# Report

---

In this notebook, we will see an implementation for the first project of the [Deep Reinforcement Learning Nanodegree](https://www.udacity.com/course/deep-reinforcement-learning-nanodegree--nd893).

## Implementation specs

### Summary

We implement a [Deep Q-Network](https://www.cs.toronto.edu/~vmnih/docs/dqn.pdf) with the following extensions:

* [Double DQN](https://arxiv.org/abs/1509.06461)
* [Dueling networks](https://arxiv.org/abs/1511.06581)

A summary of famous extensions to the DQN framework can be found on the [Rainbow DQN paper](https://arxiv.org/abs/1710.02298) -- though we only implement the extensions listed above.

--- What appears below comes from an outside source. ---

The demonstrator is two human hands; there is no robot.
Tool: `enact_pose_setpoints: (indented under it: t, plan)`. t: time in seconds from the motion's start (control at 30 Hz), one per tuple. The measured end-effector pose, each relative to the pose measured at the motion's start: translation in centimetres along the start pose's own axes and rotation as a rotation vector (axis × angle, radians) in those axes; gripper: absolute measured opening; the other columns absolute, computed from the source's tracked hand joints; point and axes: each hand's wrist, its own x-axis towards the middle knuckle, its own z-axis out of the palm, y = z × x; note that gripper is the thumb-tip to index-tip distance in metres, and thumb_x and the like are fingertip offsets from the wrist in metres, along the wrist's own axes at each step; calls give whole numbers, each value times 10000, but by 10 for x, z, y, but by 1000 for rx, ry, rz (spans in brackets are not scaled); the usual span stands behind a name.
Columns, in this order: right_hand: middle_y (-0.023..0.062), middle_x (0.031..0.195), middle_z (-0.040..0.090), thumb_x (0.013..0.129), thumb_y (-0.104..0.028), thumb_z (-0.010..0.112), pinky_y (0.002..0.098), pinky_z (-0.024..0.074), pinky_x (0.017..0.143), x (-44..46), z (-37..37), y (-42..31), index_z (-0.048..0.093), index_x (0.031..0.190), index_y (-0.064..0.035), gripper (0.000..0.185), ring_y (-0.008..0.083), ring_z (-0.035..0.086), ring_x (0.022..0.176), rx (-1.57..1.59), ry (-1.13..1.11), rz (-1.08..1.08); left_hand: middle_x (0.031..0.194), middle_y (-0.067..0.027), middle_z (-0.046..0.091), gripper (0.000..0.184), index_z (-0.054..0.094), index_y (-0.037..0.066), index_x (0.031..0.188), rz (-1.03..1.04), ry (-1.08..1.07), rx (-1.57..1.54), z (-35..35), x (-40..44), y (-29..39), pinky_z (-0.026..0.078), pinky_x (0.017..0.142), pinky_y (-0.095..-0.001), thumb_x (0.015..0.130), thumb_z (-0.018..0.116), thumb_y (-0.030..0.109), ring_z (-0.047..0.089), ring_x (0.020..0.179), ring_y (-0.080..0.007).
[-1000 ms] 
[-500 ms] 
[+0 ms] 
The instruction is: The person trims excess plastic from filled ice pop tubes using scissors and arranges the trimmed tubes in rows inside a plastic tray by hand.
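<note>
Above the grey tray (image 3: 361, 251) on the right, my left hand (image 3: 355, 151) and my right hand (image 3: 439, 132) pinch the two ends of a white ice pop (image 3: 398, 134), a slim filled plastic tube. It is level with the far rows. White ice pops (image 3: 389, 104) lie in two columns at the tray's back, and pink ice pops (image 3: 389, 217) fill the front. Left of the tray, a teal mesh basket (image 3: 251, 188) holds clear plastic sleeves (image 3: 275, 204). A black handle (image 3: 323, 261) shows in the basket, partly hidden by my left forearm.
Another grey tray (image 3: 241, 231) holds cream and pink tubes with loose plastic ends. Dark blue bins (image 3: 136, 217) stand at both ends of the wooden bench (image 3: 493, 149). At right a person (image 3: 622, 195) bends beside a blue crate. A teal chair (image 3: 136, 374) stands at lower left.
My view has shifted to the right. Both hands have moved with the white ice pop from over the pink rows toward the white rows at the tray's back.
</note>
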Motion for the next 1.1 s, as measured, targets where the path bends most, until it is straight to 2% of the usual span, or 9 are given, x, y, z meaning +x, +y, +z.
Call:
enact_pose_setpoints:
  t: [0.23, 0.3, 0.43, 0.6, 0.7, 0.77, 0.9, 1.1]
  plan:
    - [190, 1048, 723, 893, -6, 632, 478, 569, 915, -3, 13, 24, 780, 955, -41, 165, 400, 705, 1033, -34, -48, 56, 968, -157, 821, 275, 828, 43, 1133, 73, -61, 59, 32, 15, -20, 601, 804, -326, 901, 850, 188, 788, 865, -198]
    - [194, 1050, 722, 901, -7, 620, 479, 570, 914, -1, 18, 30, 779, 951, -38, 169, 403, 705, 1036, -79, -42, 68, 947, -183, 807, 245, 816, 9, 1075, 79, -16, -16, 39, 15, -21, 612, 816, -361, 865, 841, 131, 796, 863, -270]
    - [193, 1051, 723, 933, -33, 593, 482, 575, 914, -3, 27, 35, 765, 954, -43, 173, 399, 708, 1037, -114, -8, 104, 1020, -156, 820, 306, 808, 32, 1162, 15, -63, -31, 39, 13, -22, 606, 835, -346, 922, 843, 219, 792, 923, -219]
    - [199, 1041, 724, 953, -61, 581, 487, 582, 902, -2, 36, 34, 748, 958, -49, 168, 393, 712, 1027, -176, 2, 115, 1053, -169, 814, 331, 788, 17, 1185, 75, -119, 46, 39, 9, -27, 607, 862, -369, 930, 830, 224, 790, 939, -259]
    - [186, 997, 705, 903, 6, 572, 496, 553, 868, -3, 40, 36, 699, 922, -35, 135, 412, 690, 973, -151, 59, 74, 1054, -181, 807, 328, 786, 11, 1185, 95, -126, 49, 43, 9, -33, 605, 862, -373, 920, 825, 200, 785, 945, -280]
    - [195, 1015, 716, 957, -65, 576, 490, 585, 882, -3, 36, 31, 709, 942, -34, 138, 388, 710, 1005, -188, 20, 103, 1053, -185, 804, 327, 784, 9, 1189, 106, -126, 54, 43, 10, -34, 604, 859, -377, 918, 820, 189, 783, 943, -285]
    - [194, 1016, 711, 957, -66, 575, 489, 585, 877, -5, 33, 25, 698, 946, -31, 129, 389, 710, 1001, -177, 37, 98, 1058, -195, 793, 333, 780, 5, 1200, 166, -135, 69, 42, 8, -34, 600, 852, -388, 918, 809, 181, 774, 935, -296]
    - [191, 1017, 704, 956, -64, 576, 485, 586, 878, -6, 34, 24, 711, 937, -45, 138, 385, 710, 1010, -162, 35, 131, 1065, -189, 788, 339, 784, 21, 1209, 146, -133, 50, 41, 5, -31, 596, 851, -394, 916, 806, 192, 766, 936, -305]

Note that this implementation is built as an extension of the provided solution for the [DQN example](https://github.com/udacity/deep-reinforcement-learning/tree/master/dqn/solution), rather than implemented from scratch, but adds non-trivial technical extensions to it.


### Details

The agent keeps track of two DQNs: a local version, and a target version, one updated less often than the other.

#### Dueling DQNs

Each DQN is an Actor (Policy) model, mapping states to a list of action values for each action:

    s -> [Q(s, a) for a in Actions]

The network structure of the dueling networks generate independent estimates for the value function and the advantage function:

    s -> Linear(state_size, fc1_units) -> ReLU -> x
    x -> Linear(fc1_units, fc2_units / 2) -> ReLU -> Linear(fc2_units / 2, 1) -> V(s)
    x -> Linear(fc1_units, fc2_units / 2) -> ReLU -> Linear(fc2_units / 2, action_size) -> A(s, a)

The estimates for value and advantage are then combined as follows:

$$ Q(s, a) = V(s) + \left(A(s, a) - \frac{1}{|\mathcal{A}|} \sum_{a_i \in \mathcal{A}} A(s, a_i) \right)$$
     
By default, 64 units are used on the first layer, and 64 units on the second layer, split between the value function network and the advantage function network.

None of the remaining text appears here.